**Available data**:
== == ==
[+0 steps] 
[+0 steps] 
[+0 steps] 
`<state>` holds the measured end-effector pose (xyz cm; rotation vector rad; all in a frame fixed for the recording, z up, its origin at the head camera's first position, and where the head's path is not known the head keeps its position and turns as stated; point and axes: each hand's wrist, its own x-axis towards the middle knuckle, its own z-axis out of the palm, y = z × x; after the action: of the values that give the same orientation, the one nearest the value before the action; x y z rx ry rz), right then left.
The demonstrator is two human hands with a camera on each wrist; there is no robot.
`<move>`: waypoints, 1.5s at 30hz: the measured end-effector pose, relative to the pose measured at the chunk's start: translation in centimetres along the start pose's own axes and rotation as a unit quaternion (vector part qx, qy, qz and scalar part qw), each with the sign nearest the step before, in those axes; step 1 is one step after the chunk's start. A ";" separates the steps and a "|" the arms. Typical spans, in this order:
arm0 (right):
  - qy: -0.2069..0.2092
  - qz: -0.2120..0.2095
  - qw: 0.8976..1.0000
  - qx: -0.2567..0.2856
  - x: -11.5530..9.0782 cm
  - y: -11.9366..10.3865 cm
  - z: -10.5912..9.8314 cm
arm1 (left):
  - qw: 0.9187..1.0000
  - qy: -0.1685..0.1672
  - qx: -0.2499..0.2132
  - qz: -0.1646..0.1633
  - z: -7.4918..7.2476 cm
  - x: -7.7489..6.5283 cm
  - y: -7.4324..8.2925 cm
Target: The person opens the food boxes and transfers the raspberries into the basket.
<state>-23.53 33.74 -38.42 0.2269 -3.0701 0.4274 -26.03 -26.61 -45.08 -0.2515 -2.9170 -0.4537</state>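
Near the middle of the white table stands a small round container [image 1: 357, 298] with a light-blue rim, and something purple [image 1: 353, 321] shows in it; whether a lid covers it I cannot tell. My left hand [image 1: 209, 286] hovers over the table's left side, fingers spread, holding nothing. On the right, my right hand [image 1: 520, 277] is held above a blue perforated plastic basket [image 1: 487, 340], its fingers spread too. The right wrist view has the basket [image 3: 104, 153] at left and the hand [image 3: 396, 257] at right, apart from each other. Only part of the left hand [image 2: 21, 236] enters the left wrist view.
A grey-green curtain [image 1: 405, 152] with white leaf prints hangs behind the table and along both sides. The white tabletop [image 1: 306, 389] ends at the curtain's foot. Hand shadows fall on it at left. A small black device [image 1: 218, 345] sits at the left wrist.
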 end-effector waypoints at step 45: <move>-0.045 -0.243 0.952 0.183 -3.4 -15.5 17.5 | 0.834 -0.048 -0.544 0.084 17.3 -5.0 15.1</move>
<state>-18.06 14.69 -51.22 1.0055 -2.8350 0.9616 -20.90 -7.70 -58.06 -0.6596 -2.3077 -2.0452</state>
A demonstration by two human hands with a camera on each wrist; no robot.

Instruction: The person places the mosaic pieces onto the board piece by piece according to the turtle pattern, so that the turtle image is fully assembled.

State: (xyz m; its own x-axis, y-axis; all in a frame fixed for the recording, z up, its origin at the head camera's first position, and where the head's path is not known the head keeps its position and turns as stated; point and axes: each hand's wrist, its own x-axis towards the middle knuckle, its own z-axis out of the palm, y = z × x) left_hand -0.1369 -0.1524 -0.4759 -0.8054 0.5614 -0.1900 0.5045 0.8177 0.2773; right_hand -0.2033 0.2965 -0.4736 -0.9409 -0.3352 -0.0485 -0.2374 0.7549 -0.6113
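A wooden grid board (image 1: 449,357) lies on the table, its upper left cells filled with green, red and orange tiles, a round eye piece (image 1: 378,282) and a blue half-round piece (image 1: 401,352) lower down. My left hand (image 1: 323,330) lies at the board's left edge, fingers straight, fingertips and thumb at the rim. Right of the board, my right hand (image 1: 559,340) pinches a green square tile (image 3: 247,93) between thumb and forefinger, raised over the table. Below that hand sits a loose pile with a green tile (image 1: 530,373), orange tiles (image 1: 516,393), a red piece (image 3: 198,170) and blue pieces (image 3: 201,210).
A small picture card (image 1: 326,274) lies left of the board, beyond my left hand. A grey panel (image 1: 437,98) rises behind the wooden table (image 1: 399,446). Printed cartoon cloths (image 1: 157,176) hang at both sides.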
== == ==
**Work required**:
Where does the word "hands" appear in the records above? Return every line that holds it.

**Reply**:
The demonstrator is two human hands with a camera on each wrist; there is no robot.
A demonstration by two human hands with a camera on each wrist; no robot.

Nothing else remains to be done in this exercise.